=== The problem ===
Transcribe the entries below exactly, starting with the line that has "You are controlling" and stopping after the line that has "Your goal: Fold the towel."; no pictures belong in the copy.

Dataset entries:
== Segment start ==

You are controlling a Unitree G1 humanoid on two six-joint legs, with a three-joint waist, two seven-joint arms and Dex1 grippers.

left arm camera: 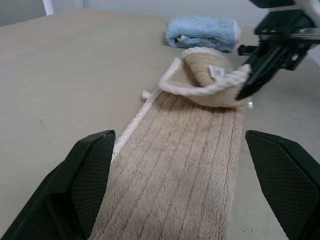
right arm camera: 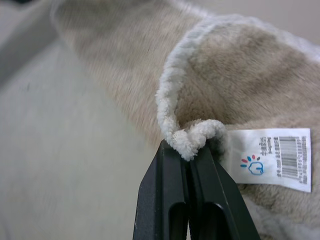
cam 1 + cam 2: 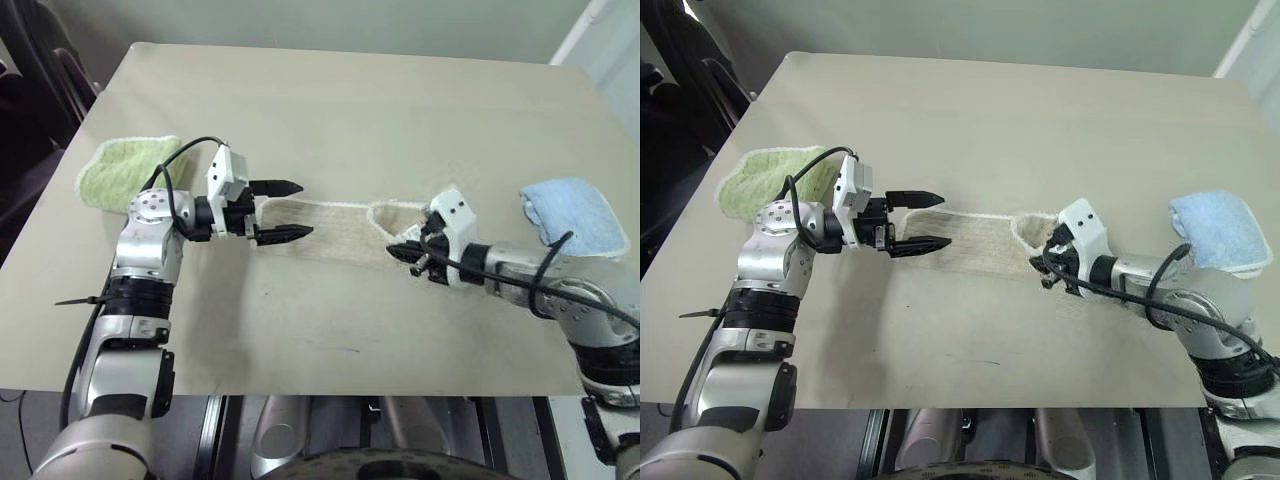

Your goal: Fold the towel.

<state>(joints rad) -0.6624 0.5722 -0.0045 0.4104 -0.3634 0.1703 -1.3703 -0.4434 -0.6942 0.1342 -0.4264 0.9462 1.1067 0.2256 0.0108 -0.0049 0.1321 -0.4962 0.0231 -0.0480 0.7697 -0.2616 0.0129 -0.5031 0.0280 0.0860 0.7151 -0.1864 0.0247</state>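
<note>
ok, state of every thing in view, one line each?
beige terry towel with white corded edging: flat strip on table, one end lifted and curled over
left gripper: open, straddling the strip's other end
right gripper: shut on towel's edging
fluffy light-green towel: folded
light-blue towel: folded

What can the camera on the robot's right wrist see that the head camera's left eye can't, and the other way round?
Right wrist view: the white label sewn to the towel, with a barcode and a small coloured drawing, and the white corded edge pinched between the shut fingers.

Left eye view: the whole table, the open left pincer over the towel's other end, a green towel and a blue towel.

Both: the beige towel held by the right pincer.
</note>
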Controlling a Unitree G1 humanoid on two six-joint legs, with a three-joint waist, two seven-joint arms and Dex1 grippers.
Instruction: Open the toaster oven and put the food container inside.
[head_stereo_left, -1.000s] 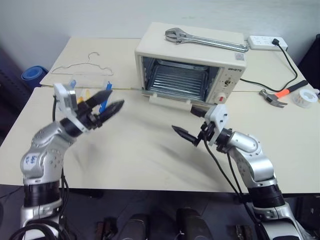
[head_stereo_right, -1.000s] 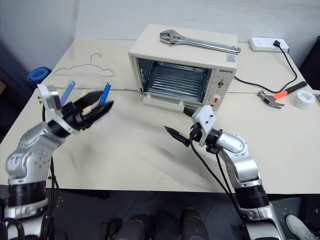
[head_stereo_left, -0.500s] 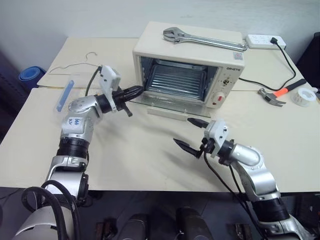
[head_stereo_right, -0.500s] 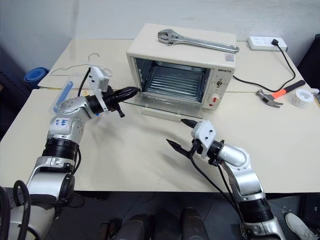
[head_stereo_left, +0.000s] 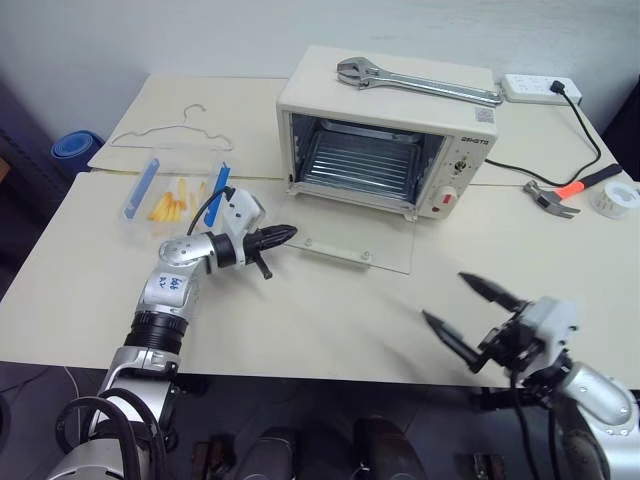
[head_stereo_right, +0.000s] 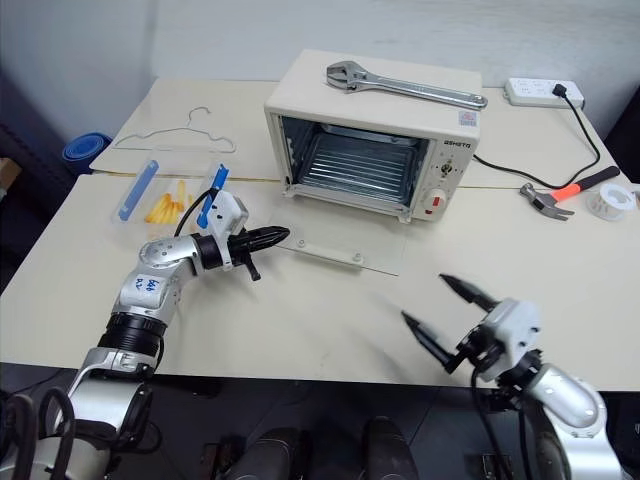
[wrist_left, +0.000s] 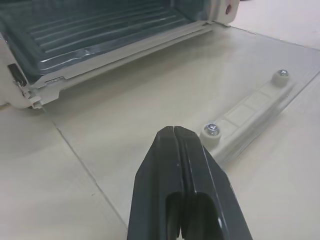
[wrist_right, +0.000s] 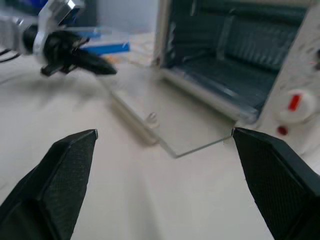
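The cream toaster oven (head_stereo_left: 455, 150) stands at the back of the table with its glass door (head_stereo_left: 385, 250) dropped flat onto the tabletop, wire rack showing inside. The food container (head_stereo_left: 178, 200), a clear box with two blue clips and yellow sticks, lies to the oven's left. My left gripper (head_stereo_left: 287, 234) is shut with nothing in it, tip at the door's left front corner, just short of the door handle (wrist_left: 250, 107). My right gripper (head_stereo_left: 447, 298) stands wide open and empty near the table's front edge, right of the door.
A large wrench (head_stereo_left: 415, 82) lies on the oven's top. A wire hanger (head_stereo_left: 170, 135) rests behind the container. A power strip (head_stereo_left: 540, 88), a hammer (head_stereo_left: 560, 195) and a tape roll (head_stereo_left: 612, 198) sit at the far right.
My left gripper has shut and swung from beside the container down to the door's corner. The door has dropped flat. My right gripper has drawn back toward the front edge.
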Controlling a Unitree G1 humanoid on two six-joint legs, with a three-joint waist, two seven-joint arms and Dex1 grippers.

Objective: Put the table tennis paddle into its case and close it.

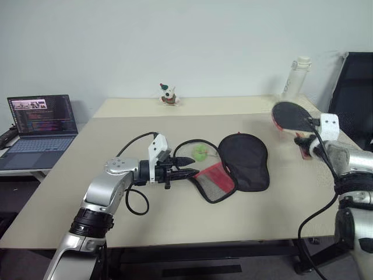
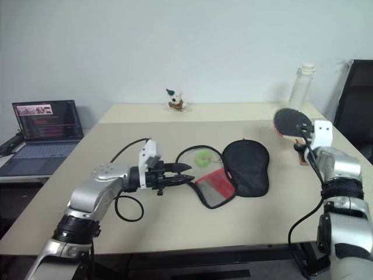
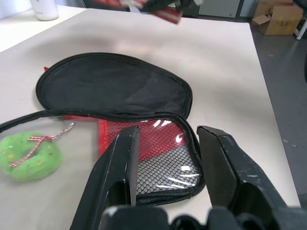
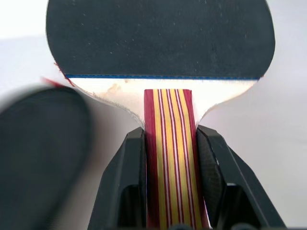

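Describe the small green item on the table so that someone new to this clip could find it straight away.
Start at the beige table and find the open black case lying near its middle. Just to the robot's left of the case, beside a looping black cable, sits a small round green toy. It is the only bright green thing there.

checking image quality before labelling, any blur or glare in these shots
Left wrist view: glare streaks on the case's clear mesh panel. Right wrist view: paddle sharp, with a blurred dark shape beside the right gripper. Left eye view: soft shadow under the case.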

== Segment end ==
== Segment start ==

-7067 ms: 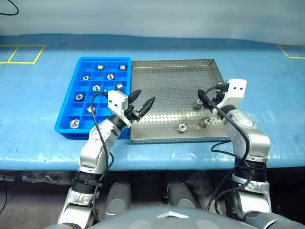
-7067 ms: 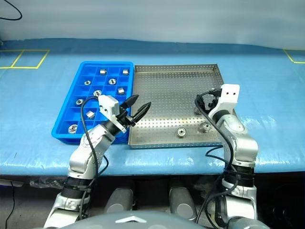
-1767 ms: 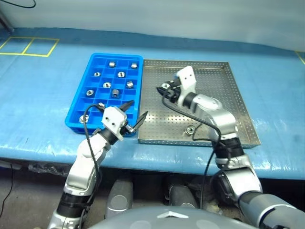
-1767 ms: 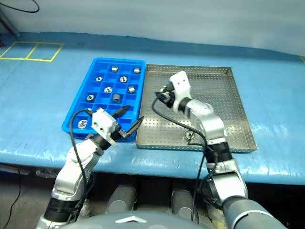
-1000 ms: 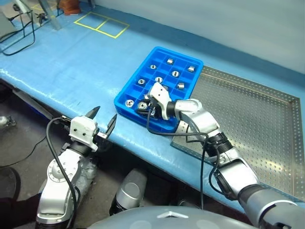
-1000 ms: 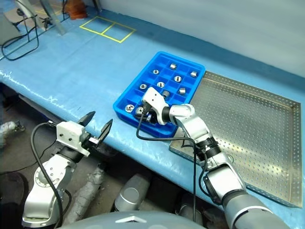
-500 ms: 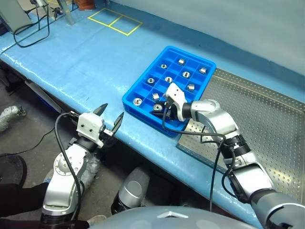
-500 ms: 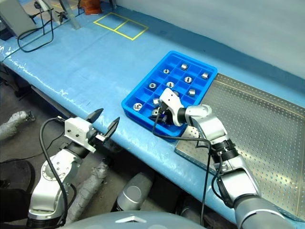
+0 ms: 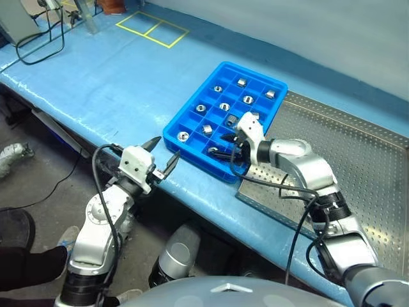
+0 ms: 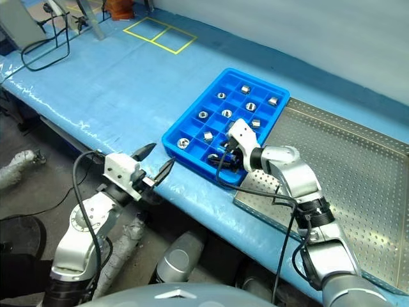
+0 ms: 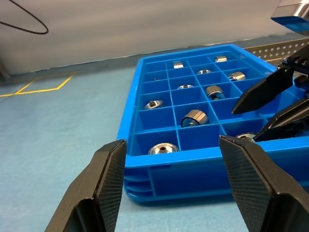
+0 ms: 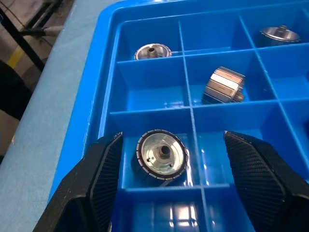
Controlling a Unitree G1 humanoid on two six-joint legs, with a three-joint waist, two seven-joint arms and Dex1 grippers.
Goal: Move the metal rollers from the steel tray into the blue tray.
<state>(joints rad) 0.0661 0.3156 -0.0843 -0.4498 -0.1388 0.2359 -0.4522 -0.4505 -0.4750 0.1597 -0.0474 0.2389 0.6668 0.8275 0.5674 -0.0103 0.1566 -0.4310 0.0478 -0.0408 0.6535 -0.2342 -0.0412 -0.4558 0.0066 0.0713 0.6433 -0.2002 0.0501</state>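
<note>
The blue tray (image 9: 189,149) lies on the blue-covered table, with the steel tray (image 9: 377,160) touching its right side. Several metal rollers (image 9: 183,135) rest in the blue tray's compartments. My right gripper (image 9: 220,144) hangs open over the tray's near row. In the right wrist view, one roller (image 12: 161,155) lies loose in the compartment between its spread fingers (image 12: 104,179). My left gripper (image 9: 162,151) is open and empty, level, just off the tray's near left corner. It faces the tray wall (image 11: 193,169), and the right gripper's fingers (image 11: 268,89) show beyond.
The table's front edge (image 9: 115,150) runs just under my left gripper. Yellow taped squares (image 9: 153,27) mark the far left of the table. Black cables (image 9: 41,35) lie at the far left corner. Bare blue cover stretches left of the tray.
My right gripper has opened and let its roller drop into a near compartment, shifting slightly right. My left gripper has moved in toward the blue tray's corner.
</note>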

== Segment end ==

=== Task output ===
You are controlling a Unitree G1 humanoid on two six-joint legs, with a three-joint waist, two seven-joint arms and Dex1 grippers.

left arm camera: 
right arm camera: 
cam 1 + cam 2: 

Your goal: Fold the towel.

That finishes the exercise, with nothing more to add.